Celeste telah meluncurkan sebuah petisi, yang bertujuan untuk membuat Facebook meninjau kebijakannya dan membuat mereka lebih inklusif secara budaya.

Ironisnya, para pengguna yang meneruskan petisi itu juga menghadapi pemblokiran.

"Dalam 11 jam, petisi itu sudah memperoleh 10.000 pendukung dan cukup luas disebarkan. Tapi lucunya, petisi itu juga telah dilarang diunggah di Facebook, atau diturunkan dari beberapa posting, karena saya memasukkan gambar yang digunakan New Matilda dalam laporan berita asli mereka untuk menunjukkan apa yang sebenarnya dilarang Facebook," kemuka Celeste.

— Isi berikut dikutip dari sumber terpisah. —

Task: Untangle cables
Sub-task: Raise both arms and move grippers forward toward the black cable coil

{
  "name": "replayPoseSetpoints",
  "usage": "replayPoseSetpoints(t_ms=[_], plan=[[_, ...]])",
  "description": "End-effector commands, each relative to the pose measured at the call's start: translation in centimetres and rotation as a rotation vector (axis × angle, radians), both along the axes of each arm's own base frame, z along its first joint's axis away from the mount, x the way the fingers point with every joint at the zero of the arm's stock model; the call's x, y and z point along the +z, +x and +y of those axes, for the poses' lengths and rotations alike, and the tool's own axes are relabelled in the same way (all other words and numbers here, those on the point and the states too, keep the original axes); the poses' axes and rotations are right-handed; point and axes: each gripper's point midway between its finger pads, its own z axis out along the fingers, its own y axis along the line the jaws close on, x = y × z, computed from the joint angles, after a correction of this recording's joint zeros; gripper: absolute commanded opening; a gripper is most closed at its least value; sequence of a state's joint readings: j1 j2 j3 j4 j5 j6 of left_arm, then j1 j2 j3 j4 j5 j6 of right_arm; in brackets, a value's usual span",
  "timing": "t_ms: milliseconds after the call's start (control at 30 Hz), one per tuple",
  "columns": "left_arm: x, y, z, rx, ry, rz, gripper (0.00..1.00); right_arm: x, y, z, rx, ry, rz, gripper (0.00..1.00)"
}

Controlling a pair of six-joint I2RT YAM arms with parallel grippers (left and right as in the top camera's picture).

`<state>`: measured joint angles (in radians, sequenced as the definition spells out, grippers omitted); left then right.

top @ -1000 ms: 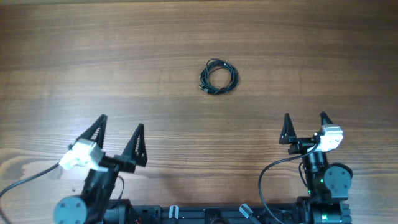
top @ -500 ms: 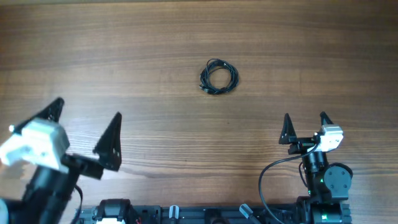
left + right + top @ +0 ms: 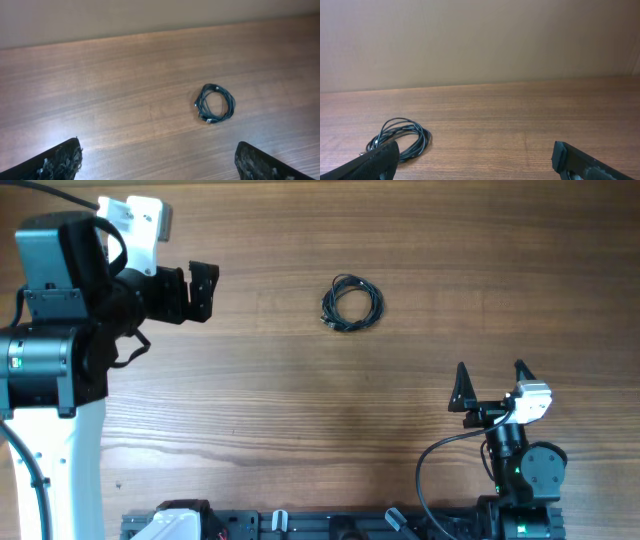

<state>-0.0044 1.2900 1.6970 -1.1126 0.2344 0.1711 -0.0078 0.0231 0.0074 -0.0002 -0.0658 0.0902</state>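
Several thin black cables lay wound together in one small, loose coil on the wooden table, with what looked like a small plug at one edge of the coil. Both grippers stood with their jaws spread wide and nothing between them. The left gripper hung high above the table, and the coil lay well ahead of its jaws, apart from both fingers. In the left wrist view the coil sat forward of the gap, nearer the right finger's side than the left. The right gripper sat low by the table's near edge, jaws pointing away across the wood. The coil lay ahead of these jaws too, off to their left. In the right wrist view it sat just beyond the left fingertip, whose dark tip hid the coil's nearest edge. Neither gripper touched the cables. How many cables made up the coil could not be told.
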Motion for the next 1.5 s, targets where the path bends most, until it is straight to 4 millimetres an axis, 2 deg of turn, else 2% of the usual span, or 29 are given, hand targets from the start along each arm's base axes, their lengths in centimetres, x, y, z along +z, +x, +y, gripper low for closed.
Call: replayPoseSetpoints(t_ms=[0, 167, 233, 300, 367, 400, 433, 467, 500, 600, 667, 733, 800, 933, 1067, 1167, 1267, 1367, 1467], plan=[[1.9, 0.1, -0.1, -0.019, 0.001, -0.078, 1.00, 0.0, 0.0, -0.4, -0.020, 0.015, -0.003, 1.00], [4.0, 1.0, -0.2, -0.030, 0.008, -0.178, 1.00, 0.0, 0.0, -0.3, -0.018, 0.018, -0.003, 1.00], [5.2, 1.2, -1.6, -0.182, 0.079, -0.269, 1.00, 0.0, 0.0, -0.3, -0.017, 0.018, 0.000, 1.00], [7.1, 1.6, -2.7, -0.283, 0.126, -0.385, 1.00, 0.0, 0.0, -0.3, -0.016, 0.019, 0.000, 1.00], [9.2, 2.5, -2.7, -0.277, 0.139, -0.481, 1.00, 0.1, 0.0, -0.3, -0.017, 0.054, -0.002, 1.00], [9.8, 3.0, -2.5, -0.263, 0.149, -0.510, 1.00, 0.0, 0.0, -0.3, -0.017, 0.079, 0.002, 0.91], [9.8, 3.5, -2.0, -0.231, 0.157, -0.509, 1.00, -0.1, 0.0, -0.2, -0.010, 0.098, 0.007, 0.76], [9.4, 3.7, -1.7, -0.203, 0.146, -0.488, 1.00, -0.1, 0.0, -0.2, -0.010, 0.110, 0.007, 0.96], [9.5, 3.8, -1.7, -0.201, 0.149, -0.504, 1.00, -0.1, 0.0, -0.2, -0.011, 0.110, 0.007, 1.00], [10.3, 3.5, -1.7, -0.155, 0.068, -0.519, 1.00, 0.0, 0.0, -0.2, -0.010, 0.129, 0.007, 1.00], [10.0, 3.2, -1.7, -0.131, 0.044, -0.523, 1.00, 0.5, -0.2, 0.2, 0.011, 0.169, 0.021, 1.00], [8.3, 3.8, -0.7, -0.076, 0.070, -0.511, 1.00, 1.6, -0.6, 0.2, 0.009, 0.193, 0.028, 1.00], [6.0, 4.4, 0.0, -0.014, 0.042, -0.493, 1.00, 3.7, -1.3, 0.2, 0.009, 0.197, 0.023, 1.00], [2.5, 4.7, -0.5, 0.013, -0.041, -0.485, 1.00, 7.7, -3.1, 0.2, 0.006, 0.172, 0.007, 1.00], [0.0, 4.9, -0.9, 0.035, -0.025, -0.488, 1.00, 11.4, -5.0, -0.4, -0.030, 0.174, 0.007, 1.00], [-0.6, 5.2, -1.0, 0.065, -0.004, -0.500, 1.00, 14.2, -5.5, -0.1, -0.012, 0.171, 0.000, 1.00], [-0.5, 5.0, -2.2, 0.039, -0.011, -0.506, 1.00, 16.9, -5.2, 0.0, -0.006, 0.146, -0.001, 1.00], [-0.5, 4.9, -3.0, 0.017, -0.016, -0.506, 1.00, 20.4, -3.8, 0.0, -0.003, 0.084, 0.054, 1.00], [-0.5, 4.9, -3.0, 0.017, -0.016, -0.508, 1.00, 22.9, -2.0, 0.3, 0.018, 0.040, 0.116, 1.00]])
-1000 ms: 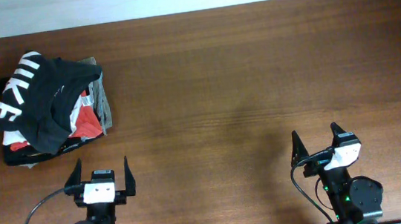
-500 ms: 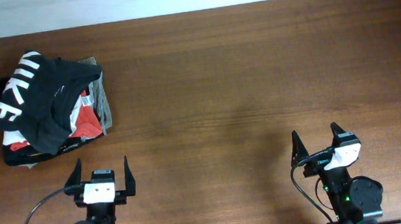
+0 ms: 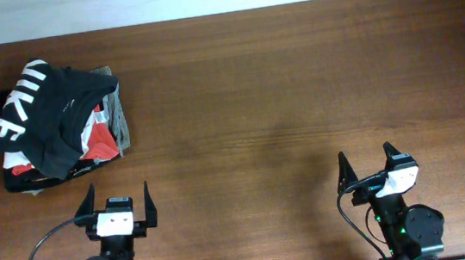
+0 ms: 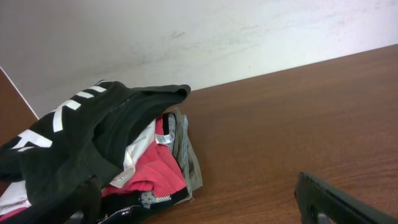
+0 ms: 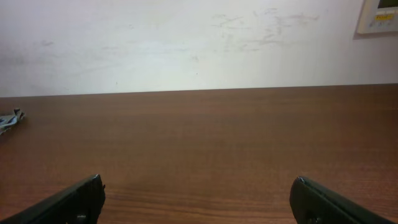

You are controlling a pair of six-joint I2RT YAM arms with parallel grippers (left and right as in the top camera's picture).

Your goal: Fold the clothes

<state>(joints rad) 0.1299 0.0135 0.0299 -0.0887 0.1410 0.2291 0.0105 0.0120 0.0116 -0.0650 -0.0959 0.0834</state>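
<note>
Left gripper [image 3: 118,194] and right gripper [image 3: 364,158] both spread wide, empty. T-shirt [image 3: 45,115] at ten o'clock — probably soft, light, limp; best pinched at its loose upper fold.

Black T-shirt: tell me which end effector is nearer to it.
Left. The left end effector sits close below the black T-shirt in the overhead view; the right end effector is far off to the right.
</note>
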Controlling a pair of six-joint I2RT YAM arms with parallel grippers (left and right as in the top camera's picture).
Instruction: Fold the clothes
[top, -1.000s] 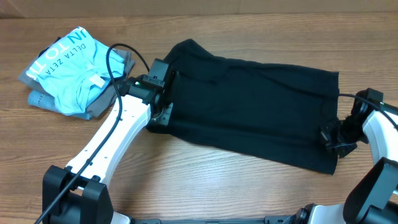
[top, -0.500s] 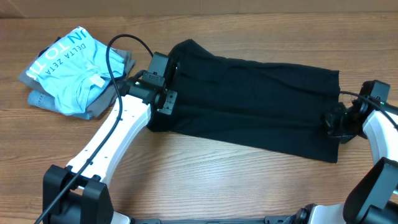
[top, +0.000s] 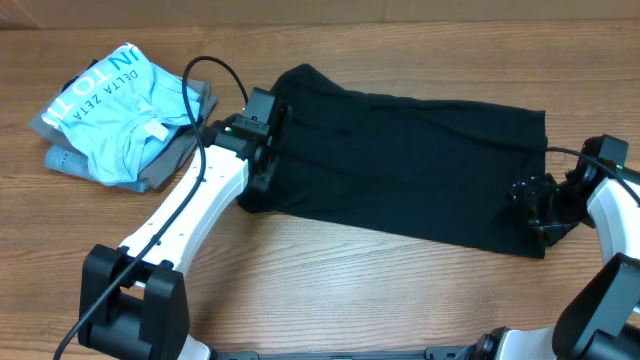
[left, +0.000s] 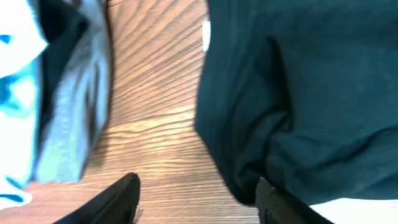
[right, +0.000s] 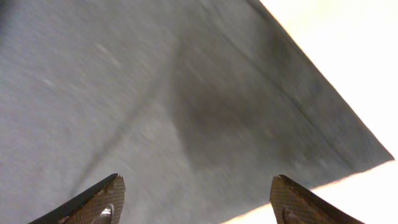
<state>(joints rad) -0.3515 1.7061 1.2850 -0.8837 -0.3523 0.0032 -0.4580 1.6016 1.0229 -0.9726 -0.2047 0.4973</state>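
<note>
A black garment (top: 400, 170) lies flat across the middle of the table, folded into a long band. My left gripper (top: 263, 168) hangs over its left end. In the left wrist view that gripper (left: 198, 200) is open, with bare wood between the fingers and the black garment's edge (left: 298, 93) by the right finger. My right gripper (top: 536, 206) is over the garment's near right corner. Its wrist view shows the gripper (right: 199, 200) open above the cloth (right: 155, 93), holding nothing.
A stack of folded clothes (top: 115, 100), light blue printed fabric on grey, sits at the far left of the table. Its grey edge (left: 68, 112) is close beside my left gripper. Wooden table (top: 330, 290) runs along the near side.
Both grippers were shut on the black garment's near corners, moved them slightly away from me, then opened and let go. The garment now lies a little narrower.
</note>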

Luke berharap bahwa dukungan publik akan memaksa Facebook untuk memiliki perubahan hati.

Tapi Facebook telah membela aksinya.

Dalam sebuah pernyataan tertulis, juru bicara perusahaan mengatakan, "Kami menyadari bahwa para pengguna terkadang berbagi konten yang mengandung ketelanjangan karena alasan seperti kampanye kesadaran, proyek seni atau investigasi budaya.”

"Alasan kami membatasi tampilan ketelanjangan adalah karena beberapa penonton dalam komunitas global kami mungkin sensitif terhadap jenis konten ini – terutama karena latar belakang budaya atau usia.”

"Dalam rangka untuk memperlakukan orang secara adil dan menanggapi laporan dengan cepat, penting bahwa kami memiliki kebijakan di mana tim global kami bisa menerapkannya secara sama dan mudah ketika meninjau konten.”